I bet you get that question a lot, but I just read http://lesswrong.com/lw/e25/bayes_for_schizophrenics_reasoni... and was wondering if it was possible for a schizophrenic to tell whether he is hallucinating. Also, would be really nice to hear your thoughts on that article. Thanks!
My worst hallucination was when I thought people were breaking into the house I was living in at the time. For me at least there was absolutely no difference between the people I was seeing who weren't there and the police I called because I thought people were breaking in. Eventually the police ended up essentially walking me around my house proving to me there was no one there and even then I was still "making up" lamer and lamer pieces of evidence for the break in in my mind.

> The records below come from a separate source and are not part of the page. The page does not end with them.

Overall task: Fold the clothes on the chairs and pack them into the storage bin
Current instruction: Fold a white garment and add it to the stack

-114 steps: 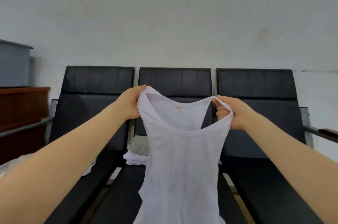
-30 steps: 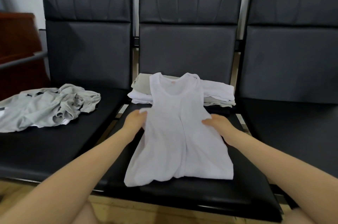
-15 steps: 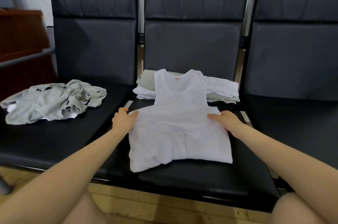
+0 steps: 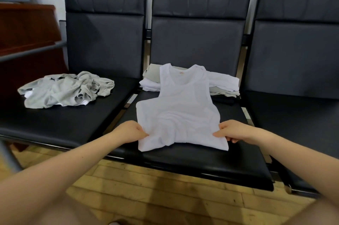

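White tank top [image 4: 180, 109] lies flat on the middle chair [image 4: 201, 158] — left hand [image 4: 131, 131] and right hand [image 4: 233, 130] each pinch a side near its hem, straps over the folded stack [image 4: 222, 83].

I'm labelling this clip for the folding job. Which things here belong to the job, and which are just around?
Part of the job:
white vest, gripped by left hand and right hand
grey clothes heap
folded stack
chairs

Just around:
wooden cabinet
wooden floor

Bare forearms, no sleeves, bare knees.
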`<state>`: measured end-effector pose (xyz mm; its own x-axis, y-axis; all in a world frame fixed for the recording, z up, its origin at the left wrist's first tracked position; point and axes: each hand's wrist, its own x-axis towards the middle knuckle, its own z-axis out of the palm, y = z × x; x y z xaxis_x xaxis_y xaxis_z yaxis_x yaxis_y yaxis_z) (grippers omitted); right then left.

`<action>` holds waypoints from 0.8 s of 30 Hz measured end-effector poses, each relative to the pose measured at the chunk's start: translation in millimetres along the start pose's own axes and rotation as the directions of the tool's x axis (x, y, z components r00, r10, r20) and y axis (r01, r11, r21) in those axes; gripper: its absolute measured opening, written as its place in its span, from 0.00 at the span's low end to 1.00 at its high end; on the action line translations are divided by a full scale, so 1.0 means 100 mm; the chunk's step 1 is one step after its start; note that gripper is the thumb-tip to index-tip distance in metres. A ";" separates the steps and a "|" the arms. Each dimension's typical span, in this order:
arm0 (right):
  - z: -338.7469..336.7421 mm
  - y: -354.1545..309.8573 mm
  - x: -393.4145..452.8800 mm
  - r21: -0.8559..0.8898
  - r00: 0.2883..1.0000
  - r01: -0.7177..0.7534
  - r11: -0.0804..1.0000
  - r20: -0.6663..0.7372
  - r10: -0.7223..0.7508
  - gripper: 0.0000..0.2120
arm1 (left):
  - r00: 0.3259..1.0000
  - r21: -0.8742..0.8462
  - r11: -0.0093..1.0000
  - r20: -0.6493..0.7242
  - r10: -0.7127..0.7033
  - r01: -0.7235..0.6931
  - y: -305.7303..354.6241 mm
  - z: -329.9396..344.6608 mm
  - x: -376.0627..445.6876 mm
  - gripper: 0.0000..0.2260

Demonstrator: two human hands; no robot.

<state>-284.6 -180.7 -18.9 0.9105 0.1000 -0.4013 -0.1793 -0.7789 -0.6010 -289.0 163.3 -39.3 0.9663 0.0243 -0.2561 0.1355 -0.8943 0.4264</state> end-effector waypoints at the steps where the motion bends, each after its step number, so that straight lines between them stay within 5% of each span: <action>1: 0.02 0.00 -0.02 0.049 0.998 0.054 0.997 -0.024 -0.053 0.09 | 0.999 0.020 0.999 -0.020 0.039 -0.039 -0.02 0.03 -0.03 0.17; 5: 0.00 -0.08 -0.10 0.410 0.979 0.167 0.897 -0.175 -0.102 0.05 | 0.986 0.086 0.996 -0.163 0.040 -0.026 0.01 0.07 -0.15 0.10; 9: -0.03 -0.08 -0.18 0.634 0.983 0.169 0.755 -0.164 -0.082 0.10 | 0.973 0.160 0.987 -0.231 0.028 0.009 0.12 0.11 -0.24 0.18; 13: 0.08 0.06 -0.17 0.646 0.997 0.037 0.763 -0.073 0.014 0.18 | 0.972 0.250 0.968 -0.224 0.063 -0.005 0.08 0.14 -0.20 0.20; 17: 0.15 0.11 -0.16 0.458 0.998 -0.064 0.887 0.007 0.069 0.19 | 0.971 0.184 0.981 -0.219 0.097 -0.057 -0.02 0.17 -0.11 0.16; 19: 0.15 0.06 -0.19 0.298 0.997 -0.070 0.952 0.037 0.062 0.18 | 0.957 0.073 0.991 -0.261 0.131 -0.116 -0.04 0.17 -0.08 0.13; 21: 0.12 0.00 -0.22 0.230 0.999 0.014 0.973 0.046 -0.026 0.16 | 0.916 -0.213 0.947 -0.374 0.148 -0.240 0.02 0.14 -0.09 0.12; 24: 0.02 -0.12 -0.23 0.446 0.968 0.246 0.860 -0.154 -0.197 0.15 | 0.859 -0.616 0.694 -0.513 0.006 -0.373 0.18 -0.06 -0.07 0.09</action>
<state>-303.7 -172.5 -3.7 0.9742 0.1553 -0.1638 -0.0965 -0.3693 -0.9243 -291.8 149.3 -24.9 0.9427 0.2440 0.2275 -0.1319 -0.3540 0.9259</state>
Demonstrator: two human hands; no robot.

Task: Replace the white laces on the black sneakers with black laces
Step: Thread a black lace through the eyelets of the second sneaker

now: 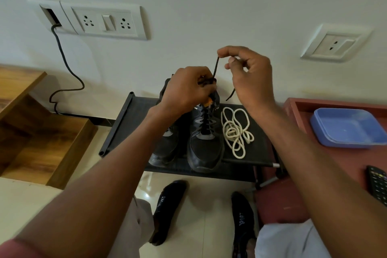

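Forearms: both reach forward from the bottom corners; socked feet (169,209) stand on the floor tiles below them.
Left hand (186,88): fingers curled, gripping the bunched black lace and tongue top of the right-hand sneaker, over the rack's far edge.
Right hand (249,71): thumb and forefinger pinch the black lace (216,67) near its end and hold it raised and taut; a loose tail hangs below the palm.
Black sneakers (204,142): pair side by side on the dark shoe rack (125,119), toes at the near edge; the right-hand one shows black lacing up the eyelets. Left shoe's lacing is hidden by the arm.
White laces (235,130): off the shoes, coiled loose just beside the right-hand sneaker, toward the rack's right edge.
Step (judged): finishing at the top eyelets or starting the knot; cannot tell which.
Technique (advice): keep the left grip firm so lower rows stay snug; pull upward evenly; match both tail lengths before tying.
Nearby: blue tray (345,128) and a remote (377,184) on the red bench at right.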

I told them several times I wasn't hallucinating and I think they were pretty freaked out about the whole thing until they found my meds and realised I wasn't high or abusing some other drugs.
Retrospectively it's pretty easy to see the point where I started seeing things but at the time (at least for me) it was a really slow and insidious process.
I read the article but luckily for me I was never really delusional for very long at all, aside from a couple of incidents like the one above I wasn't really hit by the hallucination/delusional side of schizophrenia so I'm not really qualified to talk about what it's like but I've read before that (sort of like bipolar patients) a lot of schizophrenia patients simply refuse to believe anything's wrong at all, which is one of the big challenges when trying to gain medication compliance.
This woman called-in to a radio show on abortion. She said how glad she was not aborting her downs child. Then she said really awful things describing her life.